Minister of Public Works
- In office 26 April 1996 – 16 July 1999
- Prime Minister: Tofilau Eti Alesana Tuilaepa Aiono Sailele Malielegaoi
- Preceded by: Leafa Vitale

Member of the Samoa Parliament for Salega
- In office 26 April 1996 – 16 July 1999
- Succeeded by: Tapua'i To'ese

Personal details
- Died: 16 July 1999 Apia
- Party: Human Rights Protection Party

= Luagalau Levaula Kamu =

Samoan politician (??–1999)

Luagalau Levaula Kamu (died 16 July 1999) was a Samoan lawyer and Cabinet Minister. His 1999 assassination was the first political assassination in Samoa since independence in 1962.

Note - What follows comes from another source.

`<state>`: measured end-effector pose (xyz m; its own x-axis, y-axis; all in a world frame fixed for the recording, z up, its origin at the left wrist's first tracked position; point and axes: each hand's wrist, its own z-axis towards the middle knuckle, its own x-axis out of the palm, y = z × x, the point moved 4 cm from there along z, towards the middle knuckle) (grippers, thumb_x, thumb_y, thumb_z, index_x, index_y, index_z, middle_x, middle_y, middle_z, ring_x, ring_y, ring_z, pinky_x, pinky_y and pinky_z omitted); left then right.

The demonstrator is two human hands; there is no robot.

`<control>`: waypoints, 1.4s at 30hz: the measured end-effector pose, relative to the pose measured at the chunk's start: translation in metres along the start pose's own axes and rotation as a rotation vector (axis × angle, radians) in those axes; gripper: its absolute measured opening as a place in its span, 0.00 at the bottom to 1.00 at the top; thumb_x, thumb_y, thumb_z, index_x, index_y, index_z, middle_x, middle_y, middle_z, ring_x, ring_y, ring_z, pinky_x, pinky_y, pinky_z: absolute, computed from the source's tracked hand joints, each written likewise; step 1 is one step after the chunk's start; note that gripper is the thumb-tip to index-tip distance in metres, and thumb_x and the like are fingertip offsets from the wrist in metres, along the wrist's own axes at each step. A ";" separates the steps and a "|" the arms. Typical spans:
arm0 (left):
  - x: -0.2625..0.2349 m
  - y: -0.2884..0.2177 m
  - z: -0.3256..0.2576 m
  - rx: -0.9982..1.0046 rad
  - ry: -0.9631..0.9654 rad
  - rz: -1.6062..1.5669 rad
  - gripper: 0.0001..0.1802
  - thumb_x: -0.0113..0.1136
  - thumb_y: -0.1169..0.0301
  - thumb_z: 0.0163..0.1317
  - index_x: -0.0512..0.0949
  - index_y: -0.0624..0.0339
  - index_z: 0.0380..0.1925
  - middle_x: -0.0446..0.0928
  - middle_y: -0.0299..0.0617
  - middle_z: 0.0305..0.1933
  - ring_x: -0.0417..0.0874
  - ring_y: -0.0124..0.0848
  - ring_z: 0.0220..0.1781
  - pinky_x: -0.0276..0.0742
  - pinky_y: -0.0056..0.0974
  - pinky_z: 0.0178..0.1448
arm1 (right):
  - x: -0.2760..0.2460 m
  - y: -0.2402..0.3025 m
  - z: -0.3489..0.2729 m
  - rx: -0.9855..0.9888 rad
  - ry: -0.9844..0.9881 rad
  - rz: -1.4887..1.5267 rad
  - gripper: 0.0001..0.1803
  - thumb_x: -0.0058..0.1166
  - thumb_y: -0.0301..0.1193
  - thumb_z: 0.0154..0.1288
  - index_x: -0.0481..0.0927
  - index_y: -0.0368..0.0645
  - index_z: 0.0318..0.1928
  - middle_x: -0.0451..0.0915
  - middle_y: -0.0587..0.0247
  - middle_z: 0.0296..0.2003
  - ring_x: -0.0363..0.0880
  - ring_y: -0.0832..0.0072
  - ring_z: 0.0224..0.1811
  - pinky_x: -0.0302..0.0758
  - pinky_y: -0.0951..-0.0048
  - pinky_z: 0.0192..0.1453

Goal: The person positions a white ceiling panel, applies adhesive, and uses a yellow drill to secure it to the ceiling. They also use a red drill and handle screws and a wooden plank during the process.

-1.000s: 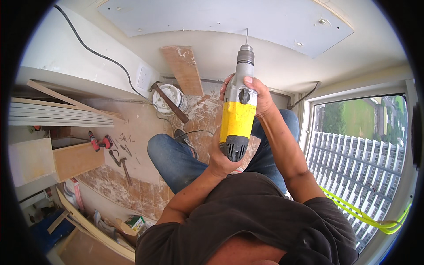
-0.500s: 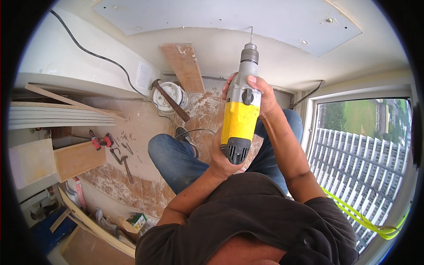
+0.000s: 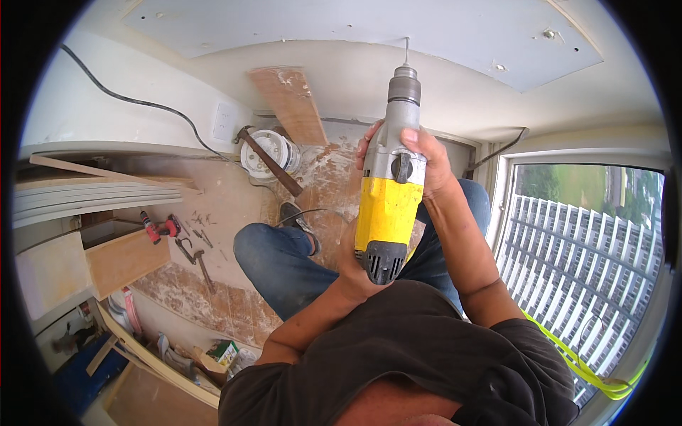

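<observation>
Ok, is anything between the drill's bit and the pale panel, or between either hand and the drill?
Nothing visible: the left hand and right hand hold the drill directly, and the bit ends about at the lower edge of the pale panel; contact is unclear.

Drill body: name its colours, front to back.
The drill body is grey, yellow, then black, clearest in the head view.

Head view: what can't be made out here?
All in the head view:
Left hand: fingers hidden behind the yellow drill.
Right hand: some fingers hidden behind it too.
Drill bit: tip too small to tell whether it enters the pale panel.
Panel: upper part cut off by the picture's edge.
Small pieces on the floor: too small to identify.
</observation>
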<state>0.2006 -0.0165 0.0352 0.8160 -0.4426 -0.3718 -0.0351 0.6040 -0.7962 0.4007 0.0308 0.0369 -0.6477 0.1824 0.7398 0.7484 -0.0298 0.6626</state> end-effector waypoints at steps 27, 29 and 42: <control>0.013 0.003 0.008 0.042 0.011 0.323 0.42 0.83 0.65 0.53 0.69 0.75 0.62 0.78 0.56 0.55 0.86 0.47 0.52 0.82 0.42 0.54 | -0.005 0.016 0.011 0.061 -0.082 -0.007 0.32 0.65 0.49 0.56 0.82 0.30 0.48 0.85 0.46 0.40 0.86 0.62 0.41 0.84 0.63 0.47; 0.013 0.003 0.007 0.040 0.027 0.317 0.42 0.83 0.65 0.54 0.70 0.75 0.62 0.78 0.56 0.56 0.86 0.48 0.52 0.82 0.43 0.55 | -0.006 0.016 0.012 0.068 -0.085 -0.026 0.34 0.65 0.50 0.55 0.81 0.30 0.49 0.85 0.44 0.41 0.87 0.60 0.41 0.85 0.60 0.46; 0.014 0.016 -0.015 -0.013 0.150 0.361 0.30 0.73 0.64 0.50 0.82 0.59 0.57 0.82 0.45 0.59 0.78 0.49 0.61 0.66 0.50 0.65 | -0.007 0.017 0.013 0.086 -0.109 -0.062 0.36 0.66 0.51 0.52 0.81 0.29 0.48 0.85 0.44 0.40 0.88 0.58 0.40 0.86 0.59 0.45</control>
<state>0.2024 -0.0233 0.0105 0.6566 -0.2958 -0.6939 -0.3125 0.7306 -0.6071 0.4198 0.0414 0.0419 -0.6774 0.2867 0.6774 0.7197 0.0679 0.6910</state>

Kamu trained as a lawyer in New Zealand, at Victoria University of Wellington and the University of Auckland. He served as a chairman of the Samoan Advisory Council in New Zealand, and had practised law in Samoa before entering parliament at the 1996 election. He was appointed to Cabinet as Minister of Public Works by Prime Minister Tofilau Eti Alesana.

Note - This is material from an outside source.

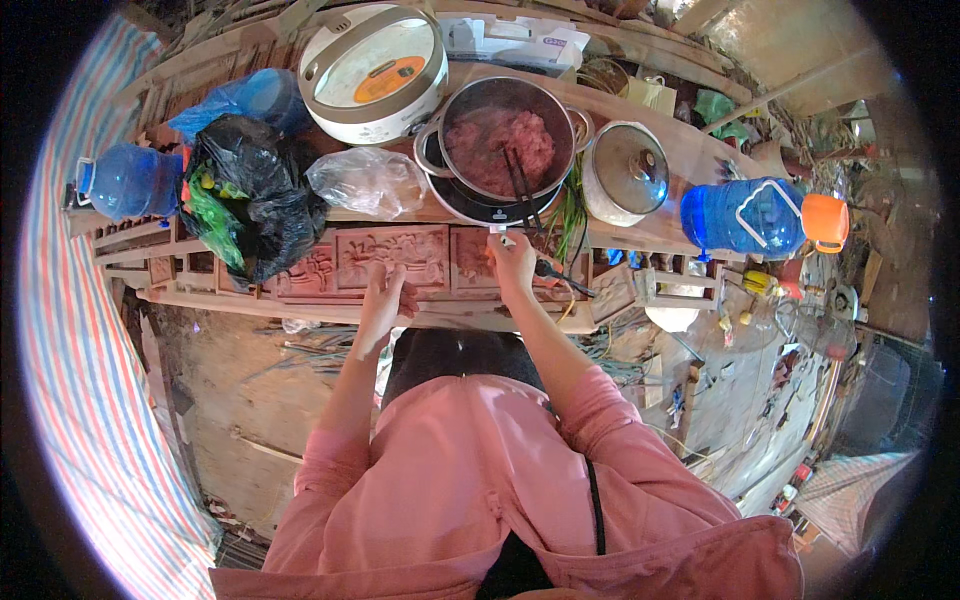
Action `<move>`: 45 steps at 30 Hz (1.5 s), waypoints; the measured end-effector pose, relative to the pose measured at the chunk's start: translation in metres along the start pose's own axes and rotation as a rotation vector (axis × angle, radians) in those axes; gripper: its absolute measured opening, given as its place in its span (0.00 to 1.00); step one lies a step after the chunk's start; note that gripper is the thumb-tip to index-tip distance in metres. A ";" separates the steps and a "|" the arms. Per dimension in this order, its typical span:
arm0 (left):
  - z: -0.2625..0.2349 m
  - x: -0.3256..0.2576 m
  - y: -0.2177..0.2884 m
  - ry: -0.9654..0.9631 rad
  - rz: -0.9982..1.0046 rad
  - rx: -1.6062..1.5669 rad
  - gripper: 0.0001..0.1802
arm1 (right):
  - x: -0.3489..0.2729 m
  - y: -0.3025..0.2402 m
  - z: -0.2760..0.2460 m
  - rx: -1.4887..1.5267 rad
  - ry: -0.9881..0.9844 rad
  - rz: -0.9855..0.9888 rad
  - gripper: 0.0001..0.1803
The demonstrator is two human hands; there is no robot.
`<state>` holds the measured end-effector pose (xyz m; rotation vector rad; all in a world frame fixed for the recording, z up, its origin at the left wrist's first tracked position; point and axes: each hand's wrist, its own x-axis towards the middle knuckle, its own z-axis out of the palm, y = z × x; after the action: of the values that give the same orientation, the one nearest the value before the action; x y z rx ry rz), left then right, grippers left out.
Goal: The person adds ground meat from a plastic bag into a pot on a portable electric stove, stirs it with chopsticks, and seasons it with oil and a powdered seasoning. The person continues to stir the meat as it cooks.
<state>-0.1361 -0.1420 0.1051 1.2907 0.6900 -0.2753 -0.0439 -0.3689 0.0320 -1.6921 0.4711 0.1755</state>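
Observation:
A pot (572, 190) with two side handles sits on a small round cooker (480, 209) with a black and white body. Raw-looking pinkish minced meat (505, 135) fills much of the pot, and a pair of dark chopsticks (521, 178) leans in it over the near rim. My right hand (513, 262) reaches up to the cooker's front, its fingers closed at a small white knob (498, 229). In front of the carved bench edge, my left hand (388, 295) hangs in the air, holding nothing, its fingers loosely curled and apart.
Left of the pot are a white rice cooker (340, 118), a clear plastic bag (368, 182), a black bag (250, 165) and a blue water jug (135, 182). To the right stand a lidded pot (625, 175), green stalks (571, 215), another blue jug (745, 217) and an orange cup (825, 222).

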 end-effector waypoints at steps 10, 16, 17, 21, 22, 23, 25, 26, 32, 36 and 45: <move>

Kamu was married to fellow MP Maiava Visekota Kamu-Peteru.

==Assassination==
Kamu was fatally shot during a social function at St Joseph's College hall, Apia, celebrating the 20th anniversary of the ruling Human Rights Protection Party. Kamu had just introduced Prime Minister Tuilaepa Aiono Sailele Malielegaoi when he stepped into a back room to answer a phone call. He was shot through a hole in the wall and declared dead on arrival at Tupua Tamasese Meaole Hospital in Apia. His assassin, Eletise Leafa Vitale, was arrested ten days later. The killer was the son of Cabinet Minister Leafa Vitale, who had been the previous Minister of Public Works (and who had been dismissed from that position the preceding November following a scandal involving accusations of embezzlement of public funds). Vitale was arrested, along with a second MP, Communications Minister Toi Aukuso. On 9 August 1999 Eletise Vitale pled guilty to murder and was sentenced to death; his sentence was later commuted to life imprisonment. Vitale senior and Toi were convicted of assassination in April 2000, and their death sentences were commuted to life imprisonment in May 2000. The assassination was motivated by corruption, as the Public Works portfolio was a lucrative source of bribes.

Kamu's assassination is commemorated with an annual lecture series on transparency, accountability and good governance.